As these community groups are brought together to help quell the popular uprising of ordinary Americans, you can almost hear Hedley Lamarr from Blazing Saddles: “I want rustlers, cut throats, murderers, bounty hunters, desperados, mugs, pugs, thugs, nitwits, halfwits, dimwits, vipers, snipers, con men, Indian agents, Mexican bandits, muggers, buggerers, bushwhackers, hornswogglers, horse thieves, bull dykes, train robbers, bank robbers, ass-kickers, shit-kickers and Methodists.”
What concerns many Americans is the surrender of political power from the local and state level to the Federal level. The more responsibility the Federal government takes for the individual, the less free that individual becomes.
The powers delegated to the Federal government are quite clear, and they basically boil down to national defense, infrastructure and interstate commerce. The 10th Amendment clearly states: “The powers not delegated to the United States by the Constitution, or prohibited by it to the States, are reserved to the States respectively, or to the people.”
The entire concept of the Constitution was to provide the necessary cohesion to the Union not provided by the Articles of Confederation while maintaining the autonomy of the individual to pursue life, liberty and happiness with minimal Federal restraint. This is why we do not see an enumeration of “positive rights” in the Constitution, such as a “right” to health care or other creature comforts. Rather, the Constitution enumerates “negative rights,” or the freedom of the people from governmental encroachment on their individual lives and decisions.
Perhaps no one personifies the corruption, cronyism and condescension currently permeating the nation’s capitol than Barbara Boxer. Through Boxer, we are provided a window into the soul of an arrogant aristocracy that will happily trample on our freedoms to expand their power and influence. It is this arrogant exercise of power at the expense of the individual that is driving much of the dissent in America today.
Progressives complain bitterly about evil giant corporate conglomerates, and to some extent I agree with them. I simply hate having to deal with large corporations because I can never get anything done quickly and easily. I am not an individual to this corporation; I am simply a number in a vast sea of ones and zeroes. “Press One for English. Prense dos para Espanol. Press Three for this. Press Four for that. And so on and so forth until you hang up in disgust.
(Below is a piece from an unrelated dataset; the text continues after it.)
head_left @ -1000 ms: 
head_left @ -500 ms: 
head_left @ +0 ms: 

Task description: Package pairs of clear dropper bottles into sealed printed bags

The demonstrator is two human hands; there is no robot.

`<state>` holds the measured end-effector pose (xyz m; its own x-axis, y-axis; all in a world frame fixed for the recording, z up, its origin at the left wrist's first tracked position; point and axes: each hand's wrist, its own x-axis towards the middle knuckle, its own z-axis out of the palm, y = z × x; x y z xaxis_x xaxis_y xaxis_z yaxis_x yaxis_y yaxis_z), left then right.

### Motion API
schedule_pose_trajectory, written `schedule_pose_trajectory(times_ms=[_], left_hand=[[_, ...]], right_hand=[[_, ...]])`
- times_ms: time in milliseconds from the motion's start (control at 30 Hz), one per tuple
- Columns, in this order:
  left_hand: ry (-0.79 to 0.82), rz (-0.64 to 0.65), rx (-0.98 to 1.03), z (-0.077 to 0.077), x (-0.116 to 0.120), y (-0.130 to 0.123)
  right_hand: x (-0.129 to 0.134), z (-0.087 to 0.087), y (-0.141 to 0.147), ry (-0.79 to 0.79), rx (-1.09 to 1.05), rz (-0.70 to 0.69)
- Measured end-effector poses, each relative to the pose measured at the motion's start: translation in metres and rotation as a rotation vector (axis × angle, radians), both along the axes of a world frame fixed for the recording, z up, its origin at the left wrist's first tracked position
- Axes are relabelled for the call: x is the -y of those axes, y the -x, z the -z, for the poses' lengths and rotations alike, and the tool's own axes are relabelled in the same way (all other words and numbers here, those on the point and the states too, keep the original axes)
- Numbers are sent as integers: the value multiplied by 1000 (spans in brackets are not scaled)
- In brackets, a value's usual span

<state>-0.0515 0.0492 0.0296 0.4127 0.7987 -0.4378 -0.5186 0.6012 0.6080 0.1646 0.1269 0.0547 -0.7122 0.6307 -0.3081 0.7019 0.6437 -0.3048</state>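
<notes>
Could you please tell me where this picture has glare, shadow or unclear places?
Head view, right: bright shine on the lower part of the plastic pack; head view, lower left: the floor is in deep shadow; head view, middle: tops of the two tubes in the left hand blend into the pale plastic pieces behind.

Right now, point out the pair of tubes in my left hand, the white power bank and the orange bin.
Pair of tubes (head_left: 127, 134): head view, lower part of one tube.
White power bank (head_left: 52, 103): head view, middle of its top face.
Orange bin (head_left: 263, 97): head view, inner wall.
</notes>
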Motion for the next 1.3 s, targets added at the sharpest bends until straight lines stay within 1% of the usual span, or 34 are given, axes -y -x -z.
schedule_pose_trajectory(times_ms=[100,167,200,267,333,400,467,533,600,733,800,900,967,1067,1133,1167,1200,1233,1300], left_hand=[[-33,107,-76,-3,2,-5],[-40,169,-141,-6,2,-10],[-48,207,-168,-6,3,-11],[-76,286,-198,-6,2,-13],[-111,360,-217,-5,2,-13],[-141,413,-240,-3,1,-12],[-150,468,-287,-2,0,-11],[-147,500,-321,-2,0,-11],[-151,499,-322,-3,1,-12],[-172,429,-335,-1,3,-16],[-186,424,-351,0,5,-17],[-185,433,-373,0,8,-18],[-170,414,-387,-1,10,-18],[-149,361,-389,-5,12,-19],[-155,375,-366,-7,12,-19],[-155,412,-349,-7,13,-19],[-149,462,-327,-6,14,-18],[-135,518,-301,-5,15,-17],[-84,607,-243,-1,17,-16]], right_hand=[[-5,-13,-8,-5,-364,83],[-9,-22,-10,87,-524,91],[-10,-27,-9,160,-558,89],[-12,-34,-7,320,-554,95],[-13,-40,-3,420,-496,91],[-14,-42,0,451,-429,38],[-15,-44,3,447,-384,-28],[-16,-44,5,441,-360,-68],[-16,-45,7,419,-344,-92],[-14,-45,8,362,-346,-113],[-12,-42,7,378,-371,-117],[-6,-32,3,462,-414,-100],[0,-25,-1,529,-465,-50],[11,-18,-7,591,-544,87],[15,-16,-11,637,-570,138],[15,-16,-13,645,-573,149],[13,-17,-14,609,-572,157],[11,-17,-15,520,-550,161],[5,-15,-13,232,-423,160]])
Have a nice day!”
The point is that the larger and more remote any organization gets from its constituency, the less likely it is to have any care for the individual. And that’s the problem with yielding more power from the local and state level to the Federal level.
Do we seriously believe that a gigantic, centralized bureaucracy will be efficient, caring and, ultimately, just? If we do, we deserve what we get, which will ultimately be a huge corruptacracy that serves a mish-mash of powerful special interests and grievance-mongering groups living 30 years in the past, a.k.a., community organizers.
This is not “progressive”; it is positively regressive and de-evolutionary. Was the Soviet Union a success; a model to be emulated by future U.S. administrations? What did we learn from past collectivist/socialist/fascist/Marxist forms of government? We learned that concentrating power and wealth in a centralized government led to vast societal misery and poverty. The “people’s republics” were about people alright… the people in power.